Piezoelectricity can seem a little like magic. Give the piezoelectric material a squeeze and it produces an electric charge. Zap it with a little electricity and it will stretch and move. Amazing! The “trick” is a disturbance in the material’s structural symmetry, so that positive charges get squeezed a bit one way, and negative charges the other. Only certain structures will react to pressure in this way, so only certain materials and phases are piezoelectric. Researchers from labs and universities in the U.S., China, and the Ukraine used cutting edge optical microscopy, and x-ray diffraction microscopy at the U.S. Department of Energy’s Advanced Photon Source (APS), to peek inside classical ferroelectric (and piezoelectric) materials barium titanate (BaTiO3) and potassium niobate (KNbO3). The researchers sought to identify why certain areas within these materials exhibit much stronger piezoelectricity (and different optical properties, too) than their surroundings. The work ends a longstanding debate about the source of strong piezoelectric domains in lead-free ferroelectrics, and indicates that these materials can be engineered to demonstrate high-performance piezoelectric properties – a boon for “green” technologies.

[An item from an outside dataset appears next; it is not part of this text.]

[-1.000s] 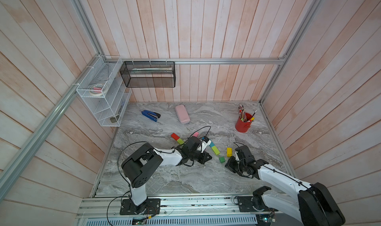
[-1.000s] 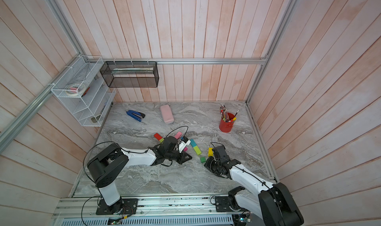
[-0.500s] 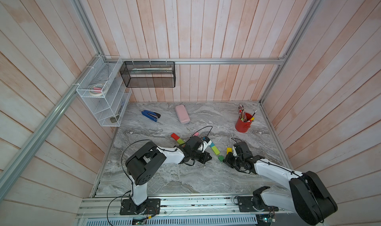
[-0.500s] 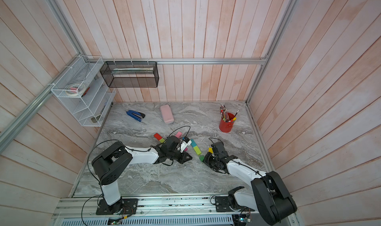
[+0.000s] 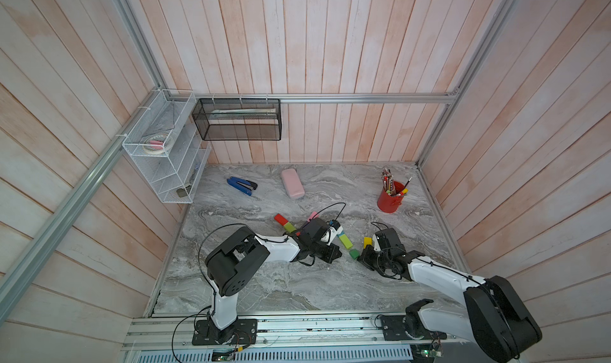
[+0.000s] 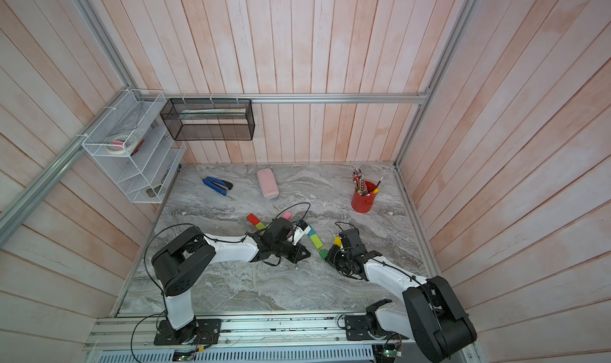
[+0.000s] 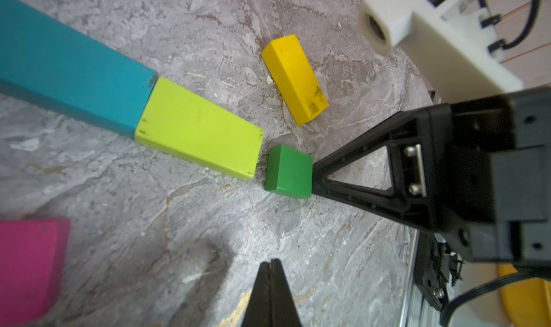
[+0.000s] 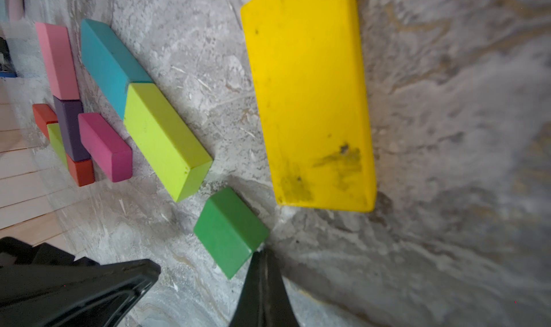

The term piezoelectric is derived from the Greek “piezo,” meaning press or squeeze. The material’s ability to transfer mechanical deformation into electric energy and vice-versa make piezoelectric materials valuable in numerous applications, from transducers to sensors to tiny generators. Microphones, clocks, stove lighters, and scanning probe microscopes all include piezoelectric materials as crucial components.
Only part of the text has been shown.